— Exercise objective —
Print exactly the line that contains "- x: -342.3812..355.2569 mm", then every following line through the end of the material; include nothing else and no pictures.

— Task inputs —
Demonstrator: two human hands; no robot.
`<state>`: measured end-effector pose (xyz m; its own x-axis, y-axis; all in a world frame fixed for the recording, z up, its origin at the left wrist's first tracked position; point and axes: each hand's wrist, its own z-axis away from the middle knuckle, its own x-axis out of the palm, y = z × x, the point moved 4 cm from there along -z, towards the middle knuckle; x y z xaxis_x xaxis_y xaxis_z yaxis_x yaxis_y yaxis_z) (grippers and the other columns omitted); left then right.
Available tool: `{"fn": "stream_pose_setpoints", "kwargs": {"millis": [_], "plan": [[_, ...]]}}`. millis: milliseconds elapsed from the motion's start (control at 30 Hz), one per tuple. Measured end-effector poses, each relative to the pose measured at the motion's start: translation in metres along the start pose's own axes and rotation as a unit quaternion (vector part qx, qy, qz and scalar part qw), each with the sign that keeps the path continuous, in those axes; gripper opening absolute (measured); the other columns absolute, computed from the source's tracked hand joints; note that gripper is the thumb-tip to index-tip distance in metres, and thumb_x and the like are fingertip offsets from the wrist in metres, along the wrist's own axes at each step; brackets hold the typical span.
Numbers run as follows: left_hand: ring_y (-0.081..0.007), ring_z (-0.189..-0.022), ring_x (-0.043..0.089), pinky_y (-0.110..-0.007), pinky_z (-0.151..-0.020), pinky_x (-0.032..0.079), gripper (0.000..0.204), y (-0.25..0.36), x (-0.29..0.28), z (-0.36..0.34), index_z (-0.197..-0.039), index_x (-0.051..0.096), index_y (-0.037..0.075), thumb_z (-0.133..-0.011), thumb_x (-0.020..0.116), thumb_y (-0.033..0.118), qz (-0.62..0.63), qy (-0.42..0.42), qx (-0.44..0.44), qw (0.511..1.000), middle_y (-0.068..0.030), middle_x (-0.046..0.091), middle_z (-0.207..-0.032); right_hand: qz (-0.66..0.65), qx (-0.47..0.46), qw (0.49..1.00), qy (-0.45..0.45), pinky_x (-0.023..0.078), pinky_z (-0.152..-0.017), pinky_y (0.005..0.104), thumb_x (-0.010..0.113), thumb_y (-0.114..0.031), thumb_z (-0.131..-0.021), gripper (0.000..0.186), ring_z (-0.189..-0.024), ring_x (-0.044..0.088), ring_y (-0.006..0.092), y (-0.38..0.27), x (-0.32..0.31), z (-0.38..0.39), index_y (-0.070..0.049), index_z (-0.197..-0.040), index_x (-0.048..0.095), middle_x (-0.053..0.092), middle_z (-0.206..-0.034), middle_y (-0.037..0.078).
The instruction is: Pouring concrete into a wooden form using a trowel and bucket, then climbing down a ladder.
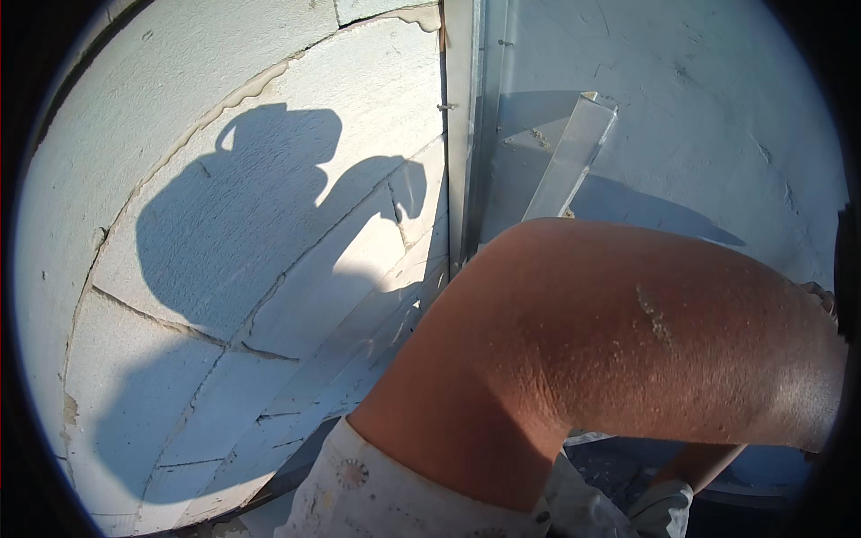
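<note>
A bare, dust-marked arm [664, 332], seemingly my left, rises from a pale short sleeve [395, 484]. It bends at the elbow and crosses to the right. Its hand is lost at the dark right rim, where a small dark shape [821, 296] cannot be made out. Under it part of a second forearm [700, 462] shows, coming out of a pale cuff [664, 511]; its hand is hidden or outside the picture. Behind the elbow a pale channel-shaped strip [569, 157] stands tilted in front of a grey panel [700, 90]. Its lower end is hidden by the arm.
On the left is a wall of white blocks [359, 81] with rough mortar joints; my shadow falls across it. An upright metal profile [465, 117] runs along the corner between wall and panel. Screws or nails stick out of it. Dark, cluttered ground shows low down.
</note>
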<state>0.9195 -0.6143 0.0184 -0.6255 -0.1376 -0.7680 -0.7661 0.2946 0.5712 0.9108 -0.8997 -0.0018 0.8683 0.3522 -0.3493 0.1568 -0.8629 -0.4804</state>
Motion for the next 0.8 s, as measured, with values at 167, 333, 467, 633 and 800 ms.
{"fn": "stream_pose_setpoints", "kwargs": {"millis": [167, 333, 467, 633, 800], "plan": [[-0.0280, -0.065, 0.068, -0.040, -0.072, 0.055, 0.029, -0.051, -0.003, 0.015, -0.080, 0.072, -0.002, -0.084, 0.068, 0.026, -0.022, 0.126, -0.092, 0.988, -0.0161, 0.067, -0.065, -0.016, 0.002, 1.000, -0.026, 0.049, -0.083, 0.0363, 0.031, -0.037, -0.102, 0.048, -0.092, 0.061, 0.0239, 0.036, -0.010, 0.006, 0.001, -0.098, 0.061, 0.064, -0.096, 0.012], [-0.0288, -0.085, 0.069, -0.044, -0.086, 0.050, 0.045, -0.177, 0.048, 0.043, -0.086, 0.072, -0.001, -0.088, 0.063, 0.043, -0.125, 0.192, -0.272, 0.935, -0.0164, 0.069, -0.080, 0.021, -0.002, 1.000, -0.011, 0.049, -0.085, 0.0357, 0.033, -0.042, -0.101, 0.051, -0.089, 0.063, 0.0235, 0.043, -0.020, 0.003, -0.001, -0.096, 0.062, 0.064, -0.095, 0.011], [-0.0275, -0.069, 0.067, -0.045, -0.093, 0.045, 0.045, -0.199, 0.069, 0.050, -0.070, 0.068, 0.002, -0.086, 0.065, 0.044, -0.175, 0.270, -0.293, 0.900, -0.0140, 0.064, -0.063, 0.045, -0.005, 0.999, -0.020, 0.046, -0.090, 0.0381, 0.030, -0.039, -0.102, 0.052, -0.092, 0.062, 0.0259, 0.046, -0.024, 0.001, 0.002, -0.099, 0.064, 0.065, -0.098, 0.013], [-0.0244, -0.059, 0.063, -0.046, -0.095, 0.043, 0.046, -0.198, 0.067, 0.053, -0.061, 0.066, 0.005, -0.084, 0.066, 0.045, -0.170, 0.282, -0.273, 0.904, -0.0117, 0.060, -0.056, 0.082, 0.024, 0.996, -0.034, 0.046, -0.092, 0.0382, 0.031, -0.041, -0.100, 0.055, -0.096, 0.063, 0.0258, 0.060, -0.032, -0.008, 0.002, -0.099, 0.065, 0.067, -0.101, 0.013], [-0.0206, -0.054, 0.058, -0.044, -0.093, 0.042, 0.036, -0.200, 0.068, 0.055, -0.053, 0.064, 0.007, -0.079, 0.066, 0.032, -0.175, 0.313, -0.264, 0.895, -0.0099, 0.057, -0.052, 0.089, 0.038, 0.993, -0.070, 0.046, -0.095, 0.0390, 0.031, -0.042, -0.099, 0.057, -0.100, 0.064, 0.0265, 0.072, -0.037, -0.022, 0.002, -0.101, 0.067, 0.069, -0.103, 0.012]]}}
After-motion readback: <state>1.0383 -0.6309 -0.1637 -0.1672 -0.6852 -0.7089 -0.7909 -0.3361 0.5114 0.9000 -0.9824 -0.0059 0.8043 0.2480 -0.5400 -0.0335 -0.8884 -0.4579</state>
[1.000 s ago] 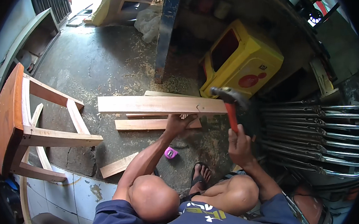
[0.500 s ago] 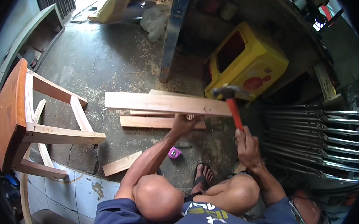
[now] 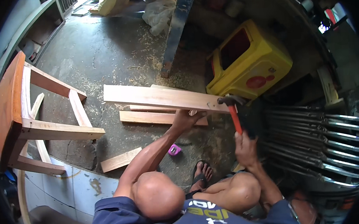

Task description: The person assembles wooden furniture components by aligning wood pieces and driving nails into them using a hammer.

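Observation:
A long pale wooden plank (image 3: 157,95) lies raised across the middle, over other boards. My left hand (image 3: 185,120) grips its near edge toward the right end, fingers partly hidden beneath it. A claw hammer (image 3: 235,118) with a red handle is in my right hand (image 3: 246,148), fingers wrapped round the lower handle. Its dark head is at the plank's right end, seemingly touching the wood. Close to the head, a small dark mark shows on the plank; I cannot tell whether it is a nail.
Shorter boards (image 3: 146,116) lie under the plank, and another offcut (image 3: 121,159) nearer. A pink tape measure (image 3: 174,150) rests on the floor. An upturned wooden stool (image 3: 11,111) stands left, a yellow plastic box (image 3: 249,61) far right, stacked metal-tube frames (image 3: 340,142) at right.
The hammer head has come down from just above the plank to its right end. My left hand keeps its hold, and the whole view has shifted slightly.

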Available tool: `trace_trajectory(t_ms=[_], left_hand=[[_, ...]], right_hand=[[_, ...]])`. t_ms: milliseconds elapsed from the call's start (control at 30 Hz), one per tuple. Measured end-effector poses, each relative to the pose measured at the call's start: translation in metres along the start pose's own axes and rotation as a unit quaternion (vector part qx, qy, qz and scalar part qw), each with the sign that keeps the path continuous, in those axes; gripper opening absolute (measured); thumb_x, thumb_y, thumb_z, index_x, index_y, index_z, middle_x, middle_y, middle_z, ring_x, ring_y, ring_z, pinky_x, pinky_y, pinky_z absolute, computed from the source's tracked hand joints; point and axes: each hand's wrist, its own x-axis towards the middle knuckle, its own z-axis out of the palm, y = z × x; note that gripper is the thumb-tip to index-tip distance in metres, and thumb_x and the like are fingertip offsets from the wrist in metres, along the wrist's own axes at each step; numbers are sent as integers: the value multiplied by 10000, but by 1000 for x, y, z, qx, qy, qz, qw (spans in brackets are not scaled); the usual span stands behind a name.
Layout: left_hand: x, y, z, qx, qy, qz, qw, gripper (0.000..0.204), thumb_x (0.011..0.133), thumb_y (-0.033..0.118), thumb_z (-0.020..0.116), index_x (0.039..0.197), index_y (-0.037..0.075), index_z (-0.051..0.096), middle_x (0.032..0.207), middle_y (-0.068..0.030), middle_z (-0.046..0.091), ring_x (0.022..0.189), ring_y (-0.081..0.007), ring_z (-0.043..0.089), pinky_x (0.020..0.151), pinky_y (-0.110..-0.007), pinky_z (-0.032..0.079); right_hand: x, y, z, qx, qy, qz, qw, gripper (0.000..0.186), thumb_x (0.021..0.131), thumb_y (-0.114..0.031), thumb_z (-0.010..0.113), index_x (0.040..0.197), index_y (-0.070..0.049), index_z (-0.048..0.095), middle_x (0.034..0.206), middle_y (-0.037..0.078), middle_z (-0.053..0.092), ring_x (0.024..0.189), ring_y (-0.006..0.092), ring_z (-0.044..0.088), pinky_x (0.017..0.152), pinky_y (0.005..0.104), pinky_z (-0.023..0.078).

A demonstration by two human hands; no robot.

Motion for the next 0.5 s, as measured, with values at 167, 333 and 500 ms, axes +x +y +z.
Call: trace_trajectory(t_ms=[167,333,500], left_hand=[[11,-5,-18,10,-46,-13,999,331,862,143,849,1161,36,756,1099,-74,773,1097,-171,699,1004,-383,531],[8,1,-29,21,-21,-10,1000,307,881,165,834,1147,34,756,1106,-78,773,1093,-173,702,986,-367,537],[-6,-13,-34,-21,-38,-40,998,279,882,148,830,1132,44,764,1085,-68,777,1088,-167,700,975,-349,539]], right_hand=[[7,-15,22,235,4,118,965,365,1097,-332,488,958,-5,573,686,269,633,649,480,666,543,527,454],[44,-50,-51,253,-58,122,958,367,1092,-356,517,951,-21,563,557,54,493,453,175,501,444,366,432],[41,-53,-17,573,280,-124,760,358,1100,-345,463,836,-103,471,559,30,400,435,199,420,428,343,392]])
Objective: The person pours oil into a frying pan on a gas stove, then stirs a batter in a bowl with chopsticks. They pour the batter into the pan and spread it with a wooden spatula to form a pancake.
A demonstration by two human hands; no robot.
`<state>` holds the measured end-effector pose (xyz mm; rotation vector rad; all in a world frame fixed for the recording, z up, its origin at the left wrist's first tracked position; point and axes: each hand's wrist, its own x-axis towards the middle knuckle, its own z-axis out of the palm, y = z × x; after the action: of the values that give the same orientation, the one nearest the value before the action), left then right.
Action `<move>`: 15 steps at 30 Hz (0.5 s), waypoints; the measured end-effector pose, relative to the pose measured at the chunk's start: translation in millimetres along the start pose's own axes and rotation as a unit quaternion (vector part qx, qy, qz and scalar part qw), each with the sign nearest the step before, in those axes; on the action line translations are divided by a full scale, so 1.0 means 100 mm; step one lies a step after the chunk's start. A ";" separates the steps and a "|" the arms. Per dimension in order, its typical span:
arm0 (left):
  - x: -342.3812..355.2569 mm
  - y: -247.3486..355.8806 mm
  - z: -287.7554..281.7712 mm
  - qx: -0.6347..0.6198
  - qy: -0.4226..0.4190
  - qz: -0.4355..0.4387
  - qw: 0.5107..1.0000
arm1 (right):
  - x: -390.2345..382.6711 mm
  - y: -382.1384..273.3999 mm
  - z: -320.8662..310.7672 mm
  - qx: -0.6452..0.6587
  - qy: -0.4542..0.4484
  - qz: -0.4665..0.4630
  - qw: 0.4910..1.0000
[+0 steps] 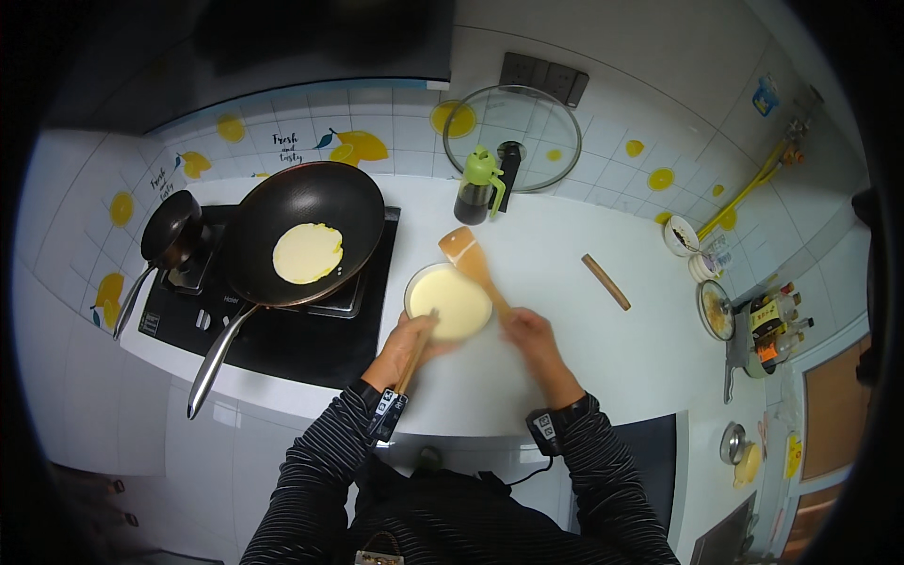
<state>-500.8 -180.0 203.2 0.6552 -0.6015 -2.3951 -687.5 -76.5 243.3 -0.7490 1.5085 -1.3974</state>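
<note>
My left hand point(403, 348) is closed around the side of a round bowl point(450, 315) of pale yellow batter and the wooden handle point(408, 370) of a utensil whose head is hidden in it. My right hand point(525, 330), slightly blurred, grips a wooden spatula point(464, 249), its blade, streaked with pale batter, raised over the bowl's back rim. To the left, a large black wok point(254, 212) sits on the black hob point(226, 348), with a round pale yellow pancake point(306, 252) inside.
A small pan point(171, 224) is at the far left. At the back stand a green-handled oil bottle point(476, 188) and glass lid point(546, 122). A wooden rod point(605, 281) lies right, near small bowls point(680, 235), a covered dish point(714, 309) and several bottles point(780, 325).
</note>
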 end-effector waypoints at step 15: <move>0.18 0.04 -0.05 0.064 0.040 0.002 0.997 | 0.40 0.39 0.02 0.110 -0.034 0.002 0.993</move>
<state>-508.5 -195.6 196.1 0.7991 -0.7248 -2.3293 -695.4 -106.7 196.7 -0.6504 1.2780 -1.4909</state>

— Answer below —
  - x: -342.3812..355.2569 mm
  - y: -247.3486..355.8806 mm
  - z: -287.7554..281.7712 mm
  - qx: -0.6347..0.6198
  - qy: -0.4226..0.4190
  - qz: -0.4355..0.4387
  - qw: 0.5107..1.0000
arm1 (right):
  - x: -390.2345..382.6711 mm
  - y: -382.1384..273.3999 mm
  - z: -320.8662..310.7672 mm
  - qx: -0.6452..0.6587
  - qy: -0.4542..0.4484
  - qz: -0.4665..0.4630
  - qw: 0.4910..1.0000
[+0 steps] 
<state>-500.8 -180.0 203.2 0.6552 -0.6015 -2.3951 -687.5 -76.5 243.3 -0.7490 1.5085 -1.3974</state>
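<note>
My left hand point(403, 348) is closed around the side of a round bowl point(450, 315) of pale yellow batter and the wooden handle point(408, 370) of a utensil whose head is hidden in it. My right hand point(525, 330), slightly blurred, grips a wooden spatula point(464, 249), its blade, streaked with pale batter, raised over the bowl's back rim. To the left, a large black wok point(254, 212) sits on the black hob point(226, 348), with a round pale yellow pancake point(306, 252) inside.
A small pan point(171, 224) is at the far left. At the back stand a green-handled oil bottle point(476, 188) and glass lid point(546, 122). A wooden rod point(605, 281) lies right, near small bowls point(680, 235), a covered dish point(714, 309) and several bottles point(780, 325).
</note>
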 end-effector waypoints at step 15: <move>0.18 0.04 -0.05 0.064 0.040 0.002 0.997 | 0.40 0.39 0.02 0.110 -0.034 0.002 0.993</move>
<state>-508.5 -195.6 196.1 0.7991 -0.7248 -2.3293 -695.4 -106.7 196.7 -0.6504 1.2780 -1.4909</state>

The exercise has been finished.